Start of Data excerpt
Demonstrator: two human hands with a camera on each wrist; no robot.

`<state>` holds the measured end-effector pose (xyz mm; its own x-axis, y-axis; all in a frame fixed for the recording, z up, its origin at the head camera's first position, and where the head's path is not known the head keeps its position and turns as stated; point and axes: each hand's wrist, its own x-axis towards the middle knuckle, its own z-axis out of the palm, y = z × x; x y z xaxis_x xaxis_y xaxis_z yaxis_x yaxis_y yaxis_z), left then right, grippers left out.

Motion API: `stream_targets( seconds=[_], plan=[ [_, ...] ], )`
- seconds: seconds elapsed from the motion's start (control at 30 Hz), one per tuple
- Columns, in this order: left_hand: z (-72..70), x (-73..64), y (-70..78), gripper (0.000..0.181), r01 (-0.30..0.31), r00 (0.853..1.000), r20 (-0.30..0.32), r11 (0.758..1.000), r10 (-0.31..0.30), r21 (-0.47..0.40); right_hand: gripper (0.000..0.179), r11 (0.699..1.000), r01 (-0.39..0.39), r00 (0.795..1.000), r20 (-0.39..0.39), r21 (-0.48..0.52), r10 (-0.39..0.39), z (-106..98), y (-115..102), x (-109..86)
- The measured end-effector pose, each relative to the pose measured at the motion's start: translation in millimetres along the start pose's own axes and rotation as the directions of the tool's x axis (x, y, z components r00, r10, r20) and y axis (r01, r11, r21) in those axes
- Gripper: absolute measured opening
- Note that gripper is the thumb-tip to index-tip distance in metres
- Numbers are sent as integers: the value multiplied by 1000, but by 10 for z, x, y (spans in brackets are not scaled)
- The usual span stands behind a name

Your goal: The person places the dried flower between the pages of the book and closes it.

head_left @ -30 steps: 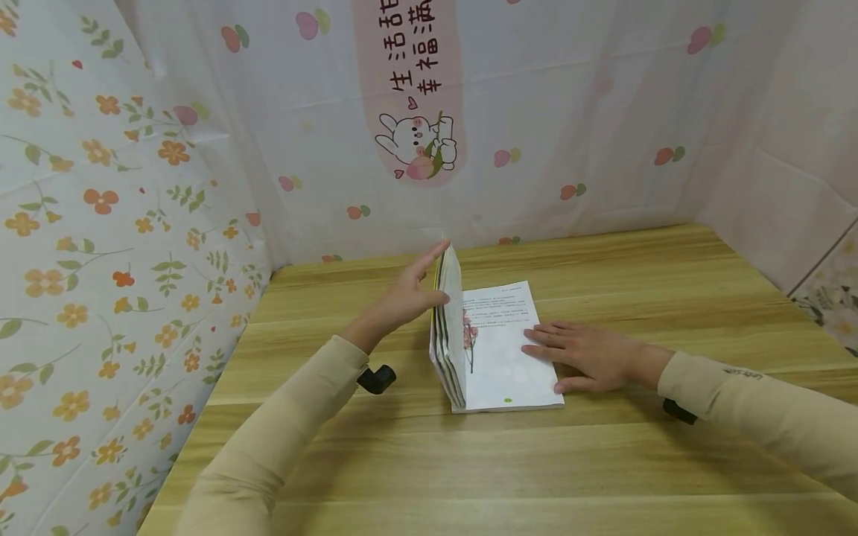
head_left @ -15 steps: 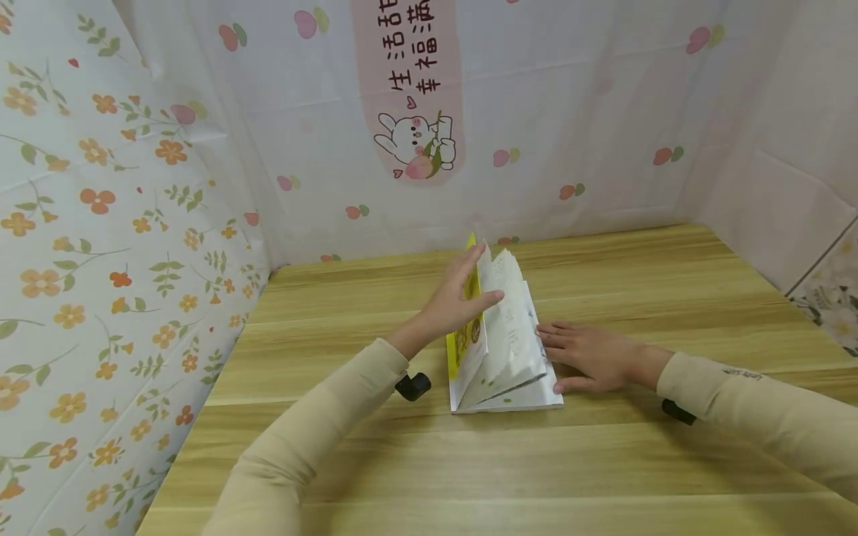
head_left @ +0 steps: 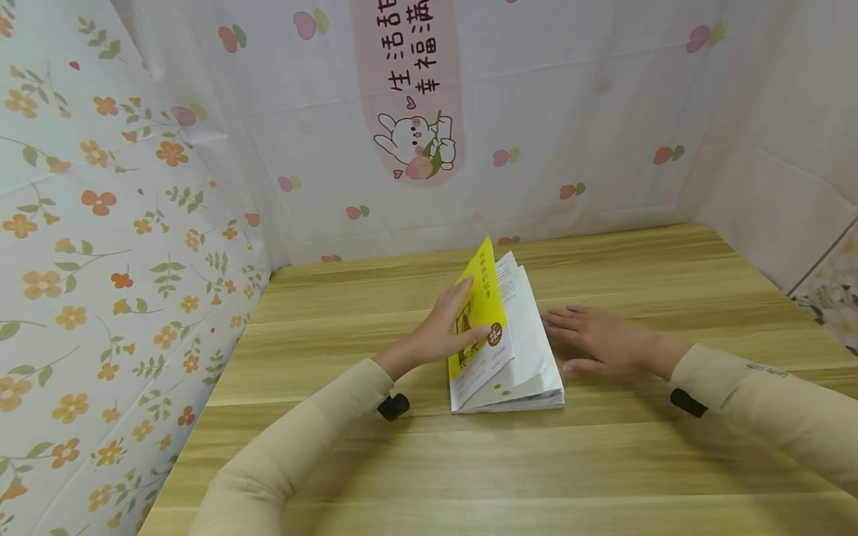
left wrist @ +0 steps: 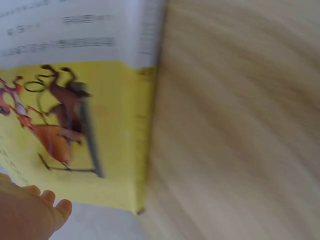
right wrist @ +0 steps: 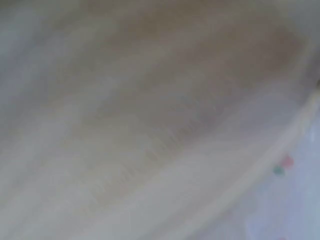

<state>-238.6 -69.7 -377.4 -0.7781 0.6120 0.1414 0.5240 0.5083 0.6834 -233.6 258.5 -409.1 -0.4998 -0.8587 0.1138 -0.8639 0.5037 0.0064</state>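
Note:
A paperback book (head_left: pixel 529 335) lies on the wooden table, its yellow-and-white front cover (head_left: pixel 488 294) tilted up over the white pages. My left hand (head_left: pixel 442 327) rests against the outside of that cover, fingers extended and thumb across the front. In the left wrist view, fingertips of the left hand (left wrist: pixel 35 210) show beside the yellow cover (left wrist: pixel 112 160) with its drawn figures. Just right of the book's right edge, my right hand (head_left: pixel 603 342) lies low over the table with its fingers extended, holding nothing. The right wrist view is too blurred to show that hand.
The wooden table (head_left: pixel 415 469) runs back to a printed curtain (head_left: pixel 550 97) behind it. A flower-patterned cloth (head_left: pixel 121 283) hangs along the left side. Black wrist devices sit under both sleeves.
The cover and pages have swung from standing upright at the left over toward the right, with my left hand following. My right hand has slid off the page to the table beside the book.

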Motion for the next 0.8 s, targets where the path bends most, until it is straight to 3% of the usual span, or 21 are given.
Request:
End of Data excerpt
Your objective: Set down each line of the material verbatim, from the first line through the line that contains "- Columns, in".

Written solution:
Demonstrator: two human hands with a camera on each wrist; no robot.

`<state>` holds the measured end-effector pose (xyz mm; its own x-axis, y-axis; all in a frame fixed for the recording, z up, its origin at the head camera's first position, and where the head's path is not known the head keeps its position and turns as stated; point and axes: each hand's wrist, its own x-axis towards the middle knuckle, its own z-axis out of the palm, y = z × x; x y z xaxis_x xaxis_y xaxis_z yaxis_x yaxis_y yaxis_z), left then right, grippers left out.

Motion API: `stream_targets( seconds=[_], plan=[ [_, ...] ], )`
- seconds: seconds elapsed from the motion's start (control at 30 Hz), one per tuple
- Columns, in this order: left_hand: z (-72..70), x (-73..64), y (-70..78), gripper (0.000..0.181), r01 (-0.30..0.31), r00 (0.853..1.000), r20 (-0.30..0.32), r11 (0.758..1.000), r10 (-0.31..0.30), r21 (-0.47..0.40); right_hand: gripper (0.000..0.179), r11 (0.699..1.000), r01 (-0.39..0.39), r00 (0.795..1.000), r20 (-0.39..0.39), r21 (-0.48..0.52), r10 (-0.39..0.39), z (-106..98), y (-115..102), x (-109..86)

This exercise is now finished.